What to do →
Which lines of the entries contain the string "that"? Copy each of them.

Data listing →
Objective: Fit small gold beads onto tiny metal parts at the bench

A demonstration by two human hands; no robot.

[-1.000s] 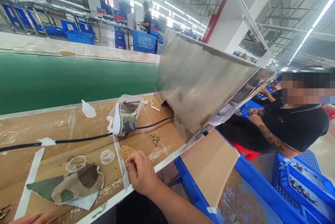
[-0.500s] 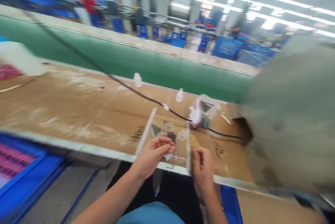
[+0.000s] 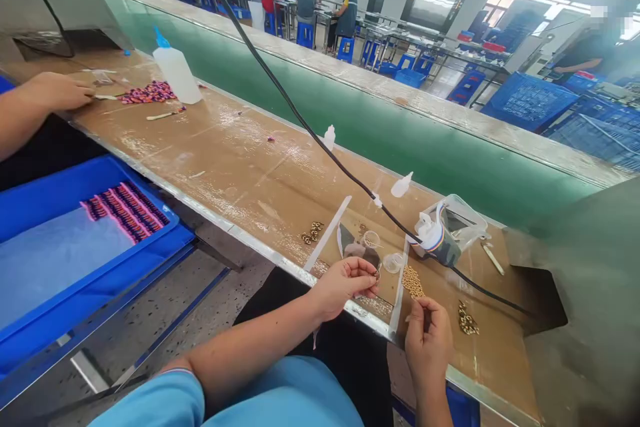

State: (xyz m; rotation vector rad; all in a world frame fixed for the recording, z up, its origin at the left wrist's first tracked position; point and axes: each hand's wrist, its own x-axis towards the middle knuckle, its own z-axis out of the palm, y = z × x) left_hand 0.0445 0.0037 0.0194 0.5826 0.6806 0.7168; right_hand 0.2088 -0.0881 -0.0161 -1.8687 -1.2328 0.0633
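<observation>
My left hand (image 3: 345, 288) is closed in a pinch at the bench's front edge. Something small and dark shows at its fingertips, too small to name. To its right, my right hand (image 3: 429, 334) is also pinched, and whatever it may hold is hidden. Just beyond the right fingertips lies a pile of small tan beads (image 3: 413, 280). Two coils of clear thread (image 3: 393, 262) and a dark flat piece (image 3: 370, 255) lie behind my left hand. Small gold-and-dark pieces form one heap (image 3: 313, 232) on the left and another heap (image 3: 468, 319) on the right.
A black cable (image 3: 300, 117) crosses above the bench. Behind stand small white bottles (image 3: 401, 185) and a clear plastic box (image 3: 465, 217). Further left are a large white bottle (image 3: 177, 74), another person's hand (image 3: 63, 90) and a blue tray (image 3: 165, 197) with pink-and-dark strips.
The view has swung left and sharpened, bringing the neighbour's hand and the large bottle into sight. Both my hands keep their pinched poses near the same spots on the bench.
</observation>
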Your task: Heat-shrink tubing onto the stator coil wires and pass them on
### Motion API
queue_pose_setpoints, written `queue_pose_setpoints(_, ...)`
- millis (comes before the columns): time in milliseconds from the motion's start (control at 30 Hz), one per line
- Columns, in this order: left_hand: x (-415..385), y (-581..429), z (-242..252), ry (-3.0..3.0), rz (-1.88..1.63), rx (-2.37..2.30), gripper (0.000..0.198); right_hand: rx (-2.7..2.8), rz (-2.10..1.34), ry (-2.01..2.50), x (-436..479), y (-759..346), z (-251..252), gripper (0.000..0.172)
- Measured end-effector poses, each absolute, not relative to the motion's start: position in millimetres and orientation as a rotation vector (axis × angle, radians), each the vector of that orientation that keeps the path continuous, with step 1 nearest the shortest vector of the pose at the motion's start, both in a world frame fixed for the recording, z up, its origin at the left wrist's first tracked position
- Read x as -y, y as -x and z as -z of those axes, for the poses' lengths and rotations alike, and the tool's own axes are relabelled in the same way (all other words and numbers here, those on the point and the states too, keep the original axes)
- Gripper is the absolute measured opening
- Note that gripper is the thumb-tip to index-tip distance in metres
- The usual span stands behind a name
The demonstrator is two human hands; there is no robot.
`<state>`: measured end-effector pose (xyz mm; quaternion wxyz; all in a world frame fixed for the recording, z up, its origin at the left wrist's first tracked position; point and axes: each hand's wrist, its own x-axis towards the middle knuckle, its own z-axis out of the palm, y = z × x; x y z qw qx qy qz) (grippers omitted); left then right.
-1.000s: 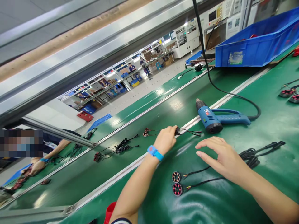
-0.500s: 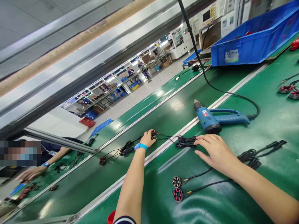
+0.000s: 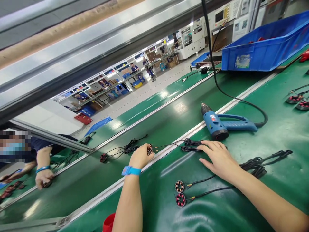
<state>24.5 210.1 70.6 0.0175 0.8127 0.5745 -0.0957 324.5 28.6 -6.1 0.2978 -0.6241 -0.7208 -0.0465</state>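
My left hand [image 3: 141, 155], with a blue band at the wrist, is closed around a small motor stator with copper windings [image 3: 150, 149] at the belt's near rail. Thin leads run right from it to a folded black cable bundle [image 3: 190, 145]. My right hand [image 3: 217, 158] lies palm down, fingers stretched and thumb apart, its fingertips touching the bundle's right end. Nearer me, a stator with copper windings [image 3: 179, 186] and one with red windings [image 3: 180, 199] lie on the green mat. Their cables pass under my right hand to another black bundle [image 3: 256, 164].
A blue heat gun [image 3: 216, 124] rests by the rail, its cord rising. A blue bin [image 3: 253, 53] stands back right, with more stators [image 3: 294, 99] near the right edge. Another stator [image 3: 103, 157] with cable lies on the belt. At left, a co-worker's hand [image 3: 44, 177] holds a dark part.
My left hand has drawn the stator left and toward me. My right hand has hardly moved at the cable bundle. The co-worker's hand now reaches over the belt onto a dark part.
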Motion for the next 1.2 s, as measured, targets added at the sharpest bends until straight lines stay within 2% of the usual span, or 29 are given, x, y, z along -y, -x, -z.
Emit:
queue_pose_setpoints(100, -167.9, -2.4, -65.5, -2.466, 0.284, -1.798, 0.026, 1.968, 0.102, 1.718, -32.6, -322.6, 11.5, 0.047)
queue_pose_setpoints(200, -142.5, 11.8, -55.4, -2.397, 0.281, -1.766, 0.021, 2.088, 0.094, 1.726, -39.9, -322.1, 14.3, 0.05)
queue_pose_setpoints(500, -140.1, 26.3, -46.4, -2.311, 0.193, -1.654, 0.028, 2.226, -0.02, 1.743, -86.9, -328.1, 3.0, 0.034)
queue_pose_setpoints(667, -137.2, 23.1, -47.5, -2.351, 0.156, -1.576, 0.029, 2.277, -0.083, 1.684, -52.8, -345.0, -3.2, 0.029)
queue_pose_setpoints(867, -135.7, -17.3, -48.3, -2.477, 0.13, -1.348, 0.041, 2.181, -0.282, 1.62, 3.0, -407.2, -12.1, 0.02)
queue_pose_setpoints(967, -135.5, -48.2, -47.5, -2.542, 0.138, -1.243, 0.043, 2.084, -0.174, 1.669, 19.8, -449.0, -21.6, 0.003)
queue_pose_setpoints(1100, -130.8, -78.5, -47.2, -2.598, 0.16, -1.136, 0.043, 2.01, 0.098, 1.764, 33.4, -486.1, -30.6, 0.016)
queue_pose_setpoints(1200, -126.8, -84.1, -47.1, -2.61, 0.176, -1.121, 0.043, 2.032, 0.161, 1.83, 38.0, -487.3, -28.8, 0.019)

Task result →
- Measured end-effector poses, each absolute, not relative to the motion's start: position in millimetres and orientation as a rotation vector (axis × angle, radians), each the vector of that orientation that keeps the path continuous, with step 1 nearest the shortest vector of the pose at the motion's start, both in a world frame fixed for the recording, z up, its origin at the left wrist's first tracked position
- Note that gripper is the thumb-tip to index-tip distance in metres

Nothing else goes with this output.